Task description: Search the listing for the word "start" and return each line that contains it.

Raw data:
-------------------------

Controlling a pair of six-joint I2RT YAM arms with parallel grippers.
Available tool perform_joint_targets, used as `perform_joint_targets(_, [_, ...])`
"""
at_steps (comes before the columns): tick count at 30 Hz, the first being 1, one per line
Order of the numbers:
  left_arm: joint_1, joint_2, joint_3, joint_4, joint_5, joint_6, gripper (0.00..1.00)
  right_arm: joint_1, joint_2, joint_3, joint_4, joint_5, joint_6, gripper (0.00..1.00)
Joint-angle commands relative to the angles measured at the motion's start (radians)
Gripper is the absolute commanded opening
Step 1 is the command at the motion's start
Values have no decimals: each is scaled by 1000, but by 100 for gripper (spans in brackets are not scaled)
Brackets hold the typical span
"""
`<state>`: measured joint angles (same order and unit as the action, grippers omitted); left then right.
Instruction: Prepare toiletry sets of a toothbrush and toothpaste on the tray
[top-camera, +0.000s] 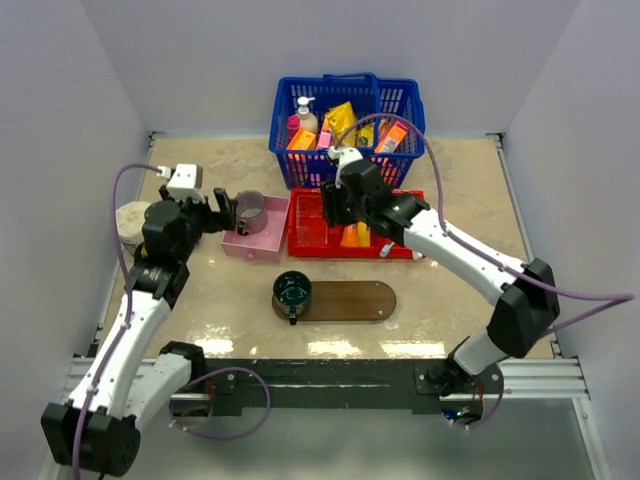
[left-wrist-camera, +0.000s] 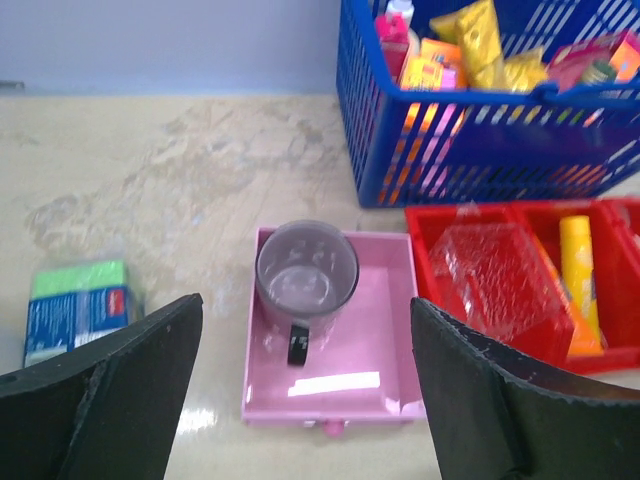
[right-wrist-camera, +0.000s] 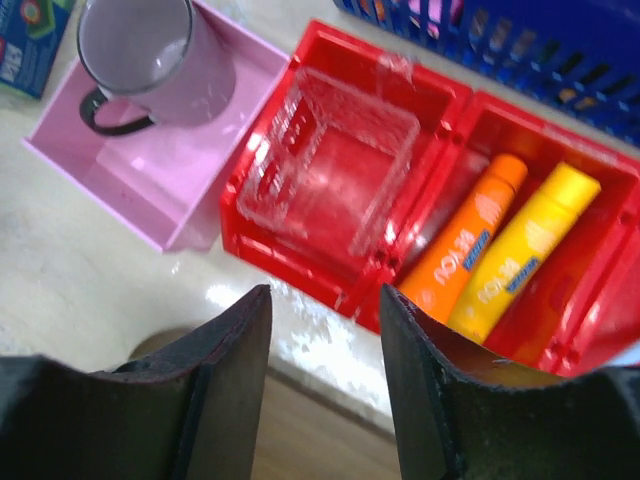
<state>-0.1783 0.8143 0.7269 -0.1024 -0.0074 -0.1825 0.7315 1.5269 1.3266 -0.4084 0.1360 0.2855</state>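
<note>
Top external view: the tray (top-camera: 350, 302) lies on the counter (top-camera: 450, 180) at lower centre of the frame, with a dark teal cup (top-camera: 292, 292) standing on its left end. Just above it sits the red bin (top-camera: 305, 243), and an orange toothpaste tube (top-camera: 350, 237) shows in the bin's middle compartment, apart from the tray. The right tool (top-camera: 332, 210) hangs over the bin's left part; from up here I cannot tell how far its jaws stand. Left of the bin is the pink box (top-camera: 250, 248) with a mug (top-camera: 250, 212) in it. The left tool (top-camera: 228, 212) is just beside the mug, on its left. A blue basket (top-camera: 345, 120) of packets fills the upper centre.

Left wrist view: the left tool (left-wrist-camera: 305, 320) is spread wide, one finger in each lower corner and nothing between them. Beyond, the pink box sits at lower centre with the mug upright in its far left part. At right, the red bin holds a clear plastic container (left-wrist-camera: 495, 275) in its left compartment and a yellow toothpaste tube (left-wrist-camera: 578, 265) in the next. A green and blue packet (left-wrist-camera: 78, 305) lies on the counter at far left.

Right wrist view: the right tool (right-wrist-camera: 322, 300) has its jaws moderately apart, gripping nothing. Brown wood of the tray (right-wrist-camera: 320, 440) shows between them at the bottom edge. Above, the orange toothpaste tube (right-wrist-camera: 465, 245) and the yellow one (right-wrist-camera: 525, 255) lie side by side, touching, in the bin's middle compartment, right of the clear container.
</note>
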Motion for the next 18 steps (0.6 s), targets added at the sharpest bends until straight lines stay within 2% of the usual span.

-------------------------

Task response:
Joint-angle commands relative to the angles measured at the motion's start (radians)
Step 1 is the command at the motion's start

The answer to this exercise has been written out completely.